*Input data:*
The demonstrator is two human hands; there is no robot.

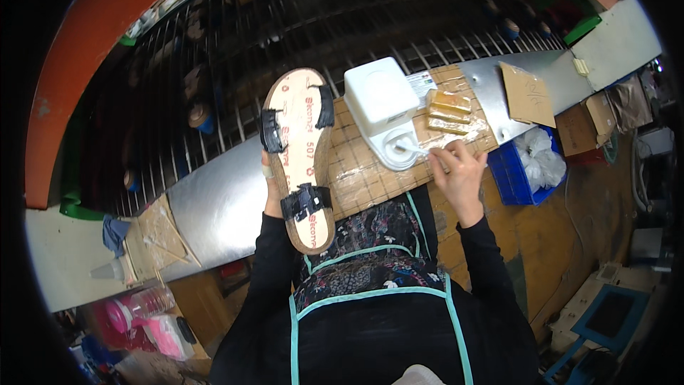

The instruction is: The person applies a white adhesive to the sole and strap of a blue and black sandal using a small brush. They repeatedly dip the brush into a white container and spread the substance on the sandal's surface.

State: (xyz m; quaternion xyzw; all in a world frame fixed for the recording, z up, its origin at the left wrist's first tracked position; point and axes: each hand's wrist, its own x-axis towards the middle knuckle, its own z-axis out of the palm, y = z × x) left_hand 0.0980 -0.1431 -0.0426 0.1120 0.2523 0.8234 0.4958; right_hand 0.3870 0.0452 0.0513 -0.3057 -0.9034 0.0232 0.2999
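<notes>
My left hand [272,191] is closed on the edge of a sandal [299,153], held upright with its toe end away from me. The sandal has a pale footbed with red print, a brown cork-like side and black strap ends folded over the face. Most of my left fingers are hidden behind it. In my right hand [461,175] I pinch a thin white brush handle [422,150]. Its far end is in the round opening of a white glue dispenser [380,98], and the tip is out of sight. Amber blocks [449,112] lie beside the dispenser.
A taped cardboard sheet [360,185] lies under the dispenser on a metal ledge [214,196]. Beyond it runs a dark rack of metal rods [242,50]. To the right are a cardboard piece [526,94] and a blue crate [511,178] holding white plastic bags.
</notes>
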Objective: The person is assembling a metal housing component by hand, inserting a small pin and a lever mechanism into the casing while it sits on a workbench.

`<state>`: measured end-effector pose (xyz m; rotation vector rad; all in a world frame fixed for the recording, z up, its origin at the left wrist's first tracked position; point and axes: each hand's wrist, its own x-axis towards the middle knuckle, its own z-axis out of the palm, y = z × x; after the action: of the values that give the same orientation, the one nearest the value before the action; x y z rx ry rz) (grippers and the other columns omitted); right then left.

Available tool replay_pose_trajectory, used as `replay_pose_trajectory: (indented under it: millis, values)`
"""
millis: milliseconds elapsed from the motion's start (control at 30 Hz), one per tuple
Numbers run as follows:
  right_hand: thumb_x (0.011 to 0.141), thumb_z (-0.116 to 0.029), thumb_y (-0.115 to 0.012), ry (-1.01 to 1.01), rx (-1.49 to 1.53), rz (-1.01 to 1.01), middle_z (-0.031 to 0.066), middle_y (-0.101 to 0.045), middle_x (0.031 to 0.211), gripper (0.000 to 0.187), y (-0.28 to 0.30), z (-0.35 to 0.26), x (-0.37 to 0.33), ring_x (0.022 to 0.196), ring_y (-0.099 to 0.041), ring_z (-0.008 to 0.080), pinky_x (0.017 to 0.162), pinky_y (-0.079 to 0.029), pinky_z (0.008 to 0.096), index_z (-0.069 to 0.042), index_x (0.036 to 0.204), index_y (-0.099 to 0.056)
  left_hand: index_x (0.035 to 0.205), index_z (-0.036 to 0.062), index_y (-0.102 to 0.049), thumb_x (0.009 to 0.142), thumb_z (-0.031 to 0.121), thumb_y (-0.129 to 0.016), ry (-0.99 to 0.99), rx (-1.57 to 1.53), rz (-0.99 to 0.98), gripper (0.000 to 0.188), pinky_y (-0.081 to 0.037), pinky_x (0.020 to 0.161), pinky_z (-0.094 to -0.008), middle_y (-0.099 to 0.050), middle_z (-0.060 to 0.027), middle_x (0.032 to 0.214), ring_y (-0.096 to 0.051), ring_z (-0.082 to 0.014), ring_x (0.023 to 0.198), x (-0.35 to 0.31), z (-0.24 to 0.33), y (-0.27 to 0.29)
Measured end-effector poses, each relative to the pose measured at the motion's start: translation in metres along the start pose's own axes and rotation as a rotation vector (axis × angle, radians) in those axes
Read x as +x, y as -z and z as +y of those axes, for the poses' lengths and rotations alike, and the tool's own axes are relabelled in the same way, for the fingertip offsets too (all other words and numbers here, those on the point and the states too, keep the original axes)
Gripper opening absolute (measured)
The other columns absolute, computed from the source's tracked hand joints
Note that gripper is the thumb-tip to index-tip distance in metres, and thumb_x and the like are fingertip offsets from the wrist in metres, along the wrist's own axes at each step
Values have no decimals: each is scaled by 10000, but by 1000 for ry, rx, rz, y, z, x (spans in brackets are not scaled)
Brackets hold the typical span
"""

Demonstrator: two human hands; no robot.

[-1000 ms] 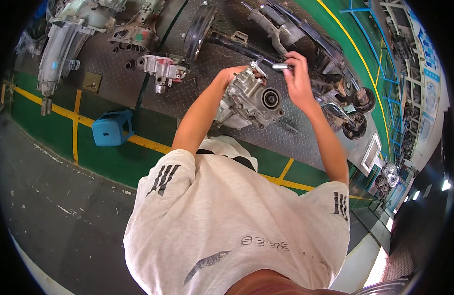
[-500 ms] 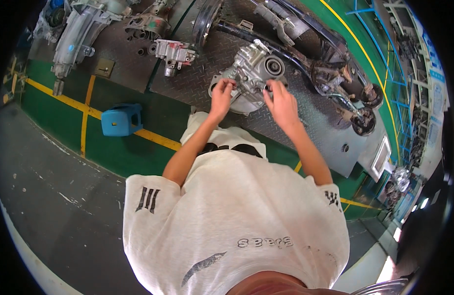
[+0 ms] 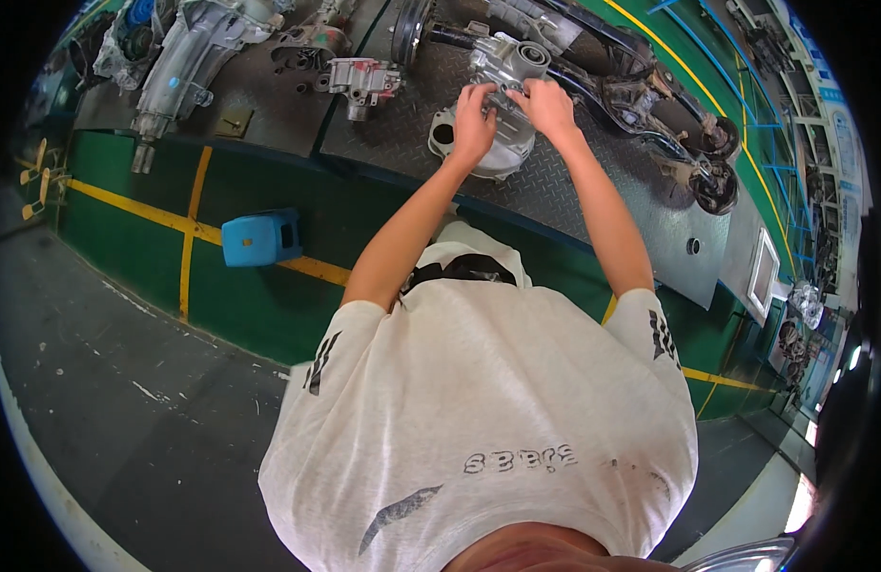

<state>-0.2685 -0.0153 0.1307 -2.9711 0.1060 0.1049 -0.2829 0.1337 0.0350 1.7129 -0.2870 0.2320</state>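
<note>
A silver cast-metal gearbox housing (image 3: 505,156) rests on the bench, with a round bore at its upper right and a wider flange on the side near me. My left hand (image 3: 474,122) lies over the left part of the housing, its fingers bent down against the metal. At the upper right part of the same housing is my right hand (image 3: 549,107), fingers curled and thumb close to them. The two hands are a short gap apart. Whatever small part either one pinches is hidden or too small to make out.
Left of the housing lies a smaller reddish-grey metal casting (image 3: 364,80), and beyond it a long silver transmission case (image 3: 183,71). A dark axle assembly (image 3: 641,95) stretches along the right. A blue stool (image 3: 259,238) stands on the green floor, left of me.
The view has shifted, so the bench things sit a little farther right and mostly higher. Both hands have reached farther forward over the housing and come closer together.
</note>
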Motion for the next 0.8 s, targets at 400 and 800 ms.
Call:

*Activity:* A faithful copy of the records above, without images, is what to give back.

*Answer to the exercise:*
The demonstrator is two human hands; there is no robot.


The instruction is: The person applies a white adhesive to the sole and strap of a blue and black sandal using a small brush. They repeatedly dip the brush into a white container and spread the substance on the sandal's surface.

State: (xyz m; quaternion xyzw; all in a world frame fixed for the recording, z up, its origin at the left wrist's first tracked position; point and axes: each hand's wrist, its own x-axis towards the middle knuckle, its own z-axis out of the palm, y = z × x) left_hand 0.0980 -0.1431 -0.0426 0.1120 0.2523 0.8234 0.4958; right_hand 0.3870 0.0452 0.0513 -0.3057 -0.9034 0.0232 0.2999
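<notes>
My left hand [272,191] is closed on the edge of a sandal [299,153], held upright with its toe end away from me. The sandal has a pale footbed with red print, a brown cork-like side and black strap ends folded over the face. Most of my left fingers are hidden behind it. In my right hand [461,175] I pinch a thin white brush handle [422,150]. Its far end is in the round opening of a white glue dispenser [380,98], and the tip is out of sight. Amber blocks [449,112] lie beside the dispenser.
A taped cardboard sheet [360,185] lies under the dispenser on a metal ledge [214,196]. Beyond it runs a dark rack of metal rods [242,50]. To the right are a cardboard piece [526,94] and a blue crate [511,178] holding white plastic bags.
</notes>
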Objective: The person is assembling a metal housing component by hand, inserting a small pin and a lever mechanism into the casing while it sits on a workbench.

`<state>`: measured end-effector pose (xyz m; rotation vector rad; all in a world frame fixed for the recording, z up, its origin at the left wrist's first tracked position; point and axes: each hand's wrist, its own x-axis towards the middle knuckle, its own z-axis out of the palm, y = z × x; after the action: of the values that give the same orientation, the one nearest the value before the action; x y z rx ry rz) (grippers and the other columns omitted); right then left.

Available tool replay_pose_trajectory, used as `replay_pose_trajectory: (indented under it: millis, values)`
"""
millis: milliseconds elapsed from the motion's start (control at 30 Hz), one per tuple
Numbers run as follows:
  right_hand: thumb_x (0.011 to 0.141), thumb_z (-0.116 to 0.029), thumb_y (-0.115 to 0.012), ry (-1.01 to 1.01), rx (-1.49 to 1.53), rz (-1.01 to 1.01), middle_z (-0.031 to 0.066), middle_y (-0.101 to 0.045), middle_x (0.031 to 0.211), gripper (0.000 to 0.187), y (-0.28 to 0.30), z (-0.35 to 0.26), x (-0.37 to 0.33), ring_x (0.022 to 0.196), ring_y (-0.099 to 0.041), ring_z (-0.008 to 0.080), pinky_x (0.017 to 0.162), pinky_y (-0.079 to 0.029), pinky_z (0.008 to 0.096), index_z (-0.069 to 0.042), index_x (0.036 to 0.204), index_y (-0.099 to 0.056)
  left_hand: index_x (0.035 to 0.205), index_z (-0.036 to 0.062), index_y (-0.102 to 0.049), thumb_x (0.009 to 0.142), thumb_z (-0.031 to 0.121), thumb_y (-0.129 to 0.016), ry (-0.99 to 0.99), rx (-1.57 to 1.53), rz (-0.99 to 0.98), gripper (0.000 to 0.188), pinky_y (-0.081 to 0.037), pinky_x (0.020 to 0.161), pinky_z (-0.094 to -0.008), middle_y (-0.099 to 0.050), middle_z (-0.060 to 0.027), middle_x (0.032 to 0.214), ring_y (-0.096 to 0.051), ring_z (-0.082 to 0.014), ring_x (0.023 to 0.198), x (-0.35 to 0.31), z (-0.24 to 0.33), y (-0.27 to 0.29)
Measured end-effector poses, each relative to the pose measured at the motion's start: translation in metres along the start pose's own axes and rotation as a rotation vector (axis × angle, radians) in those axes
Read x as +x, y as -z and z as +y of those axes, for the poses' lengths and rotations alike, and the tool's own axes are relabelled in the same way, for the fingertip offsets too (all other words and numbers here, those on the point and the states too, keep the original axes)
Gripper opening absolute (measured)
The other columns absolute, computed from the source's tracked hand joints
Note that gripper is the thumb-tip to index-tip distance in metres, and thumb_x and the like are fingertip offsets from the wrist in metres, along the wrist's own axes at each step
Values have no decimals: each is scaled by 10000, but by 1000 for ry, rx, rz, y, z, x (spans in brackets are not scaled)
Brackets hold the typical span
"""

Demonstrator: two human hands; no robot.

[-1000 ms] 
[-500 ms] 
[+0 ms] 

<state>-0.2685 -0.0153 0.1307 -2.9711 0.1060 0.1049 -0.2829 0.1337 0.0350 1.7129 -0.2870 0.2320</state>
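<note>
A silver cast-metal gearbox housing (image 3: 505,156) rests on the bench, with a round bore at its upper right and a wider flange on the side near me. My left hand (image 3: 474,122) lies over the left part of the housing, its fingers bent down against the metal. At the upper right part of the same housing is my right hand (image 3: 549,107), fingers curled and thumb close to them. The two hands are a short gap apart. Whatever small part either one pinches is hidden or too small to make out.
Left of the housing lies a smaller reddish-grey metal casting (image 3: 364,80), and beyond it a long silver transmission case (image 3: 183,71). A dark axle assembly (image 3: 641,95) stretches along the right. A blue stool (image 3: 259,238) stands on the green floor, left of me.
The view has shifted, so the bench things sit a little farther right and mostly higher. Both hands have reached farther forward over the housing and come closer together.
</note>
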Motion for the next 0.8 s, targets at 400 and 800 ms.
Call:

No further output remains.